Overall Diagnosis: HYPERION LIVE LIMITED is currently solvent and operationally sound in terms of meeting its immediate financial obligations. However, its financial "immune system" is weak due to low net assets, and it must guard against cash flow volatility and unforeseen liabilities. The company appears stable but should monitor liquidity closely and seek to build a stronger equity base.


4. Recommendations

  1. Cash Flow Monitoring: Implement rigorous cash flow forecasting and monitoring to ensure that working capital remains positive and to anticipate any liquidity crunches early.
  2. Equity Strengthening: Consider raising additional equity or retained earnings to increase shareholders’ funds, providing a stronger financial cushion.
  3. Profit & Loss Transparency: Prepare and review profit and loss statements regularly to diagnose operational profitability and identify cost control or revenue enhancement opportunities.

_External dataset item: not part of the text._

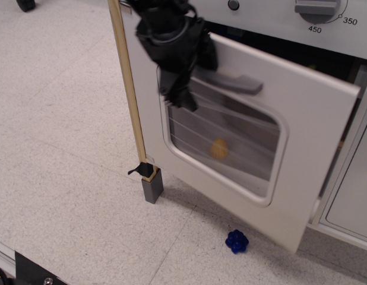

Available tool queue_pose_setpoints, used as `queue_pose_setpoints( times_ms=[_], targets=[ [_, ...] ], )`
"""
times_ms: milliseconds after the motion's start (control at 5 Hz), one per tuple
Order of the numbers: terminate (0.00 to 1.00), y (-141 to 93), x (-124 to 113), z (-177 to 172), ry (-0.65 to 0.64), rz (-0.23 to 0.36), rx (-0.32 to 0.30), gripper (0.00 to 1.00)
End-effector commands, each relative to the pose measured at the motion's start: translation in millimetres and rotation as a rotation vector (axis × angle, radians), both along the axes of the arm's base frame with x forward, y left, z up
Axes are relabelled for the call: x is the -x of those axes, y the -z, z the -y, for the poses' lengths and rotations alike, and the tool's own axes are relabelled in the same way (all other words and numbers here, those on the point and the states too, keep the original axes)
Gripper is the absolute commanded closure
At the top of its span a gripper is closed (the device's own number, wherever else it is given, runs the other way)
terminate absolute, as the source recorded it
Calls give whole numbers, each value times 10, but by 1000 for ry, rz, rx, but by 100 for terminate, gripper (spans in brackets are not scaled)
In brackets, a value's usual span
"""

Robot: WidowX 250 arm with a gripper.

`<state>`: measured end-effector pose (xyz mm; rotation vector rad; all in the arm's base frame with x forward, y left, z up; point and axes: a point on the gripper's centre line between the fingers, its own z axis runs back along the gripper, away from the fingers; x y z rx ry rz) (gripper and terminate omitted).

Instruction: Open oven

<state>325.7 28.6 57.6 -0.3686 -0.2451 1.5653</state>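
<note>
— Where was the oven, and how did it stand?

— The toy kitchen oven, with its silver-grey door (302,148) and rounded clear window crossed by thin wires (222,145), filled the upper right of the view, set beside a pale wooden upright post (129,89) that ended in a small grey foot (152,185). The door was tilted outward from the top, with a dark gap showing between its upper edge and the grey control panel (272,18) above. Its lower right corner hung low, close to the speckled floor (65,148).

— And the arm?

— The black robot gripper (180,95) hung in front of the door's upper left, just at the left end of the grey bar handle (231,81). Its tip pointed down over the window's top left corner. Whether the jaws were spread or pressed together I could not tell (the whole black mass was blurred), nor whether they actually hooked the handle.

— Anything else in sight?

— A small yellowish round thing (219,148) showed through the window. A knobbly blue toy (236,241) lay on the floor, near the door's lower edge. At the right stood a plain grey cabinet door (356,202), partly cut off by the frame.
</note>
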Motion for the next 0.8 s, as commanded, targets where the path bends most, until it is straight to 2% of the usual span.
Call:
queue_pose_setpoints(
  times_ms=[0,200,400,600],
  targets=[
    [0,-106,519,-285,65,-76,1,0],
    [0,-314,474,-178,185,-69,-38,0],
    [0,-578,337,40,277,-54,-43,0],
    [0,-797,254,204,318,-39,-13,0]
  ],
)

  4. Cost Management: Maintain strict control over current liabilities and operating expenses to avoid overstretching the narrow working capital.
  5. Growth Investment: Evaluate opportunities for strategic investment in intangible assets (software development, IP) and human capital to drive future profitability.
  6. Stakeholder Communication: Keep directors and shareholders regularly informed about financial health to enable timely decisions and interventions if needed.